Australian students at richer schools have unfair advantage in science – report

Australian students who attend wealthy schools have an unfair advantage in science education, an OECD report has found.

The report, released in September, used the latest Program for International Student Assessment – or Pisa – results to examine the factors that impact on science education in 69 countries.

When it came to access to resources, exposure to science and instructional practices, only students in Australia and Singapore were consistently better off in richer schools.

It also found that about one-third of the variation in science performance across OECD countries is explained by the degree of equity in the allocation of resources, and that countries with more equitable systems performed better on average.

The report argued that countries with successful science results were the ones which “provide additional support to disadvantaged schools”.
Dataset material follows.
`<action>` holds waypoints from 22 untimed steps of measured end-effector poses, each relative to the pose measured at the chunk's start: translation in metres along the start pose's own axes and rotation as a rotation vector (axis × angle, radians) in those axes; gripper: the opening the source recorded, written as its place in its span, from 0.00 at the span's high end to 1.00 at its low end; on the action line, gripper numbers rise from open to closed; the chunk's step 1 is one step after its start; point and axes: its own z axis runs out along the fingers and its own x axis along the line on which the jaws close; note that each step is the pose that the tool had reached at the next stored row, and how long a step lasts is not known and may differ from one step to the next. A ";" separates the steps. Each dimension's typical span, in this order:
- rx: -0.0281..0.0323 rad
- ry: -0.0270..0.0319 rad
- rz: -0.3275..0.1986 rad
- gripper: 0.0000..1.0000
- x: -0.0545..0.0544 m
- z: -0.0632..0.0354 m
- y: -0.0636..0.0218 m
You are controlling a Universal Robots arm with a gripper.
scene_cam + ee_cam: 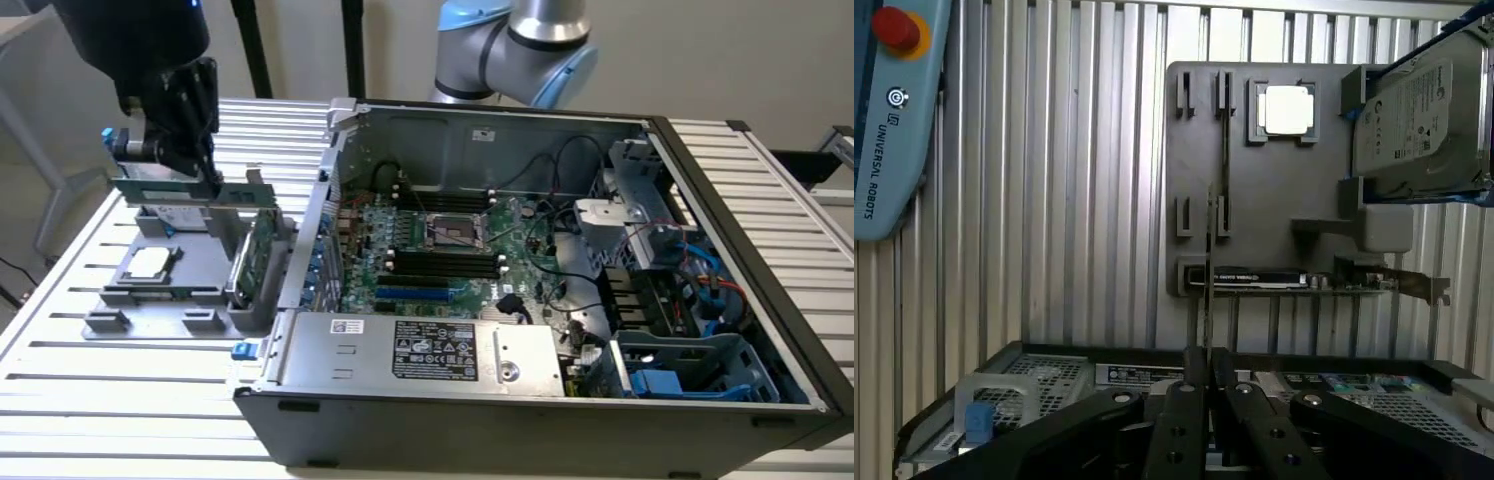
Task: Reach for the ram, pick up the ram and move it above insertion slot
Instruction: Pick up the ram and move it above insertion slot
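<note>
While above slatted table (160,400), claw (1206,362) clamping ram (1209,270).

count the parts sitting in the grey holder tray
3: the square processor in its pocket, the hard drive beside it, the expansion card standing on edge along one side. The ram is in the claw, not counted.

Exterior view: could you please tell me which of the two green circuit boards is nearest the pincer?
The ram, the long thin stick held in the pincer. The taller expansion card stands apart, on the exterior view's right of it.
</note>
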 end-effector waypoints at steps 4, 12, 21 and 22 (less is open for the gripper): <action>-0.0001 0.0000 0.000 0.86 -0.001 -0.0035 -0.0177; -0.0001 -0.0023 0.000 0.86 -0.003 -0.0043 -0.0541; 0.0000 -0.0039 0.000 0.86 -0.005 -0.0052 -0.0952; 0.0000 -0.0040 0.000 0.86 -0.006 -0.0053 -0.0998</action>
“Allocating additional resources to socioeconomically disadvantaged schools is not only a way to compensate inequalities across schools; it can also help improve overall student performance in science,” the report stated.

The OECD’s latest findings echo those of previous studies. An analysis of Pisa results in 2016 found that students in the top socioeconomic group were about three years ahead in science, reading and maths compared with those in the lowest group.

Correna Haythorpe, the federal president of the Australian Education Union, said the results were a “wake-up call” for the federal government.

“Australia’s investment in education is lagging as a share of GDP,” she said. “What this paper shows is that equity in sharing resources between advantaged and disadvantaged schools makes a significant difference to how schools perform.”

She said the government’s Gonski 2.0 funding package “further privileges wealthy private schools over public schools that educate the overwhelming majority of students with disadvantage”.

But the education minister, Simon Birmingham, said the new funding model would see funding for government schools grow by an average of 6.4% per student per year over the next four years compared with 4.2% growth for nongovernment schools.

“Our plan ensures that within six years all schools receiving less than their commonwealth share of the Schooling Resource Standard will be brought up to that level and all notionally overfunded schools will be brought down to the SRS within a decade unlike the 150 years it would have taken if we’d let Labor’s arrangements continue,” he said.

“It’s extraordinary that after years extolling the virtues of the 2011 Gonski review, the union are turning their back on that landmark report for political expediency.”

Birmingham accused the union of hypocrisy for criticising the equity of the government’s needs-based funding model when it had backed Labor in opposing cuts to overfunded private schools.

The report also found that while gender and socioeconomic status was important, “what happens in the school and in the classroom” also made a crucial difference in student outcomes. And many of the countries with more equitable science education fared worse than Australia in the Pisa rankings.

Birmingham said while funding mattered, “what’s more important is how that funding is used”.